Your team: Miami Dolphins. Paragons of taste and excellence.

Photo via Caneswear.com

Pair those with some high-end, aqua blue toenail polish, and Jimmy Buffet will invite you backstage within five minutes.

Your 2021 record: 9-8. On paper, you could portray the 2021 Dolphins as having had a remarkable season. They started out 1-7, only to furiously rally their way back into playoff contention by winning their next seven games. Sure, they blew those playoffs hopes when they got dusted against the Titans in the penultimate week, but the Titans finished last season as the top seed in the AFC. No shame in losing to that bunch. Overall, 2021 sounded a whole lot like the kind of season that Miami could really build on. Here now was the reality …

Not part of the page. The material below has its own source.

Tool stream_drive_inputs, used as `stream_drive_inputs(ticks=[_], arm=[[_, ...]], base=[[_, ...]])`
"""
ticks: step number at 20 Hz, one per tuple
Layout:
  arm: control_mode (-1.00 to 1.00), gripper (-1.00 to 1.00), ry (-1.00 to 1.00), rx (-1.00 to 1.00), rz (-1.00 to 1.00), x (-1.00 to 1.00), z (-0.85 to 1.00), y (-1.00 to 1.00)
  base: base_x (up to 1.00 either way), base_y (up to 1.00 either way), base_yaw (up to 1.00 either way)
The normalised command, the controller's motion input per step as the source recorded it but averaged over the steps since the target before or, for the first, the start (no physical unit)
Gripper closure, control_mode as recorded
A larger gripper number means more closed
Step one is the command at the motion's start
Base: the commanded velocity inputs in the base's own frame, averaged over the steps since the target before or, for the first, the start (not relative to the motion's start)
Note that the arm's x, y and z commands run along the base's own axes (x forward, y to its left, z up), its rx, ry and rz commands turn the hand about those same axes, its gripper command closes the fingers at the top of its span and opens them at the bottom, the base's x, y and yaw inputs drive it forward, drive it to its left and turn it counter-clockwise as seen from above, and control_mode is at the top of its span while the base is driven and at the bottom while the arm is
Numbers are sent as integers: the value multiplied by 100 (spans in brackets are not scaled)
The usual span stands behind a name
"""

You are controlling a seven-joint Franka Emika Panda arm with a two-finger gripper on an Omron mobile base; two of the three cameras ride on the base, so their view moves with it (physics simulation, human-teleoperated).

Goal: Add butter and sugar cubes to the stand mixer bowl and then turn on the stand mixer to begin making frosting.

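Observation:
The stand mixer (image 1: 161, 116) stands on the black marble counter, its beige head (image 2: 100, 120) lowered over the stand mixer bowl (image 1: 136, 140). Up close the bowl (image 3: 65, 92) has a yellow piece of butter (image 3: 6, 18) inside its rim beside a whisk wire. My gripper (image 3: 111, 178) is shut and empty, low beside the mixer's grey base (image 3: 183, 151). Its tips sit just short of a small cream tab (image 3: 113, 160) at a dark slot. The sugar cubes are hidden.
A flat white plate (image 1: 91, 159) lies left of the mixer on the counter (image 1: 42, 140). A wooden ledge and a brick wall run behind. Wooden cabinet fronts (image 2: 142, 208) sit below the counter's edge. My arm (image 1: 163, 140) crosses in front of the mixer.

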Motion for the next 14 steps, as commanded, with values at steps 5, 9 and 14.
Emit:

Those seven straight wins? Only one of them came against a team that finished the season above .500, and that team was New Orleans. The Dolphins also gave Urban Meyer his first win as an NFL coach. They blew a 14-0 lead to the Raiders, whose comeback began thanks to the brilliant play design that you just watched up above. They lost to a dead-inside Falcons team at the end of the game. They openly attempted to trade for Deshaun Watson midseason to replace their current starter. They had the third worst rushing offense in the league (FUN FACT: Miami hasn’t had a running back go for more than 800 yards, let alone 1,000, in six years). Their head coach stopped talking to his staff “around Thanksgiving.” Their offensive line pass-blocked like the owner paid them to take a dive (not unlikely!). And their best touchdown of the season didn’t count.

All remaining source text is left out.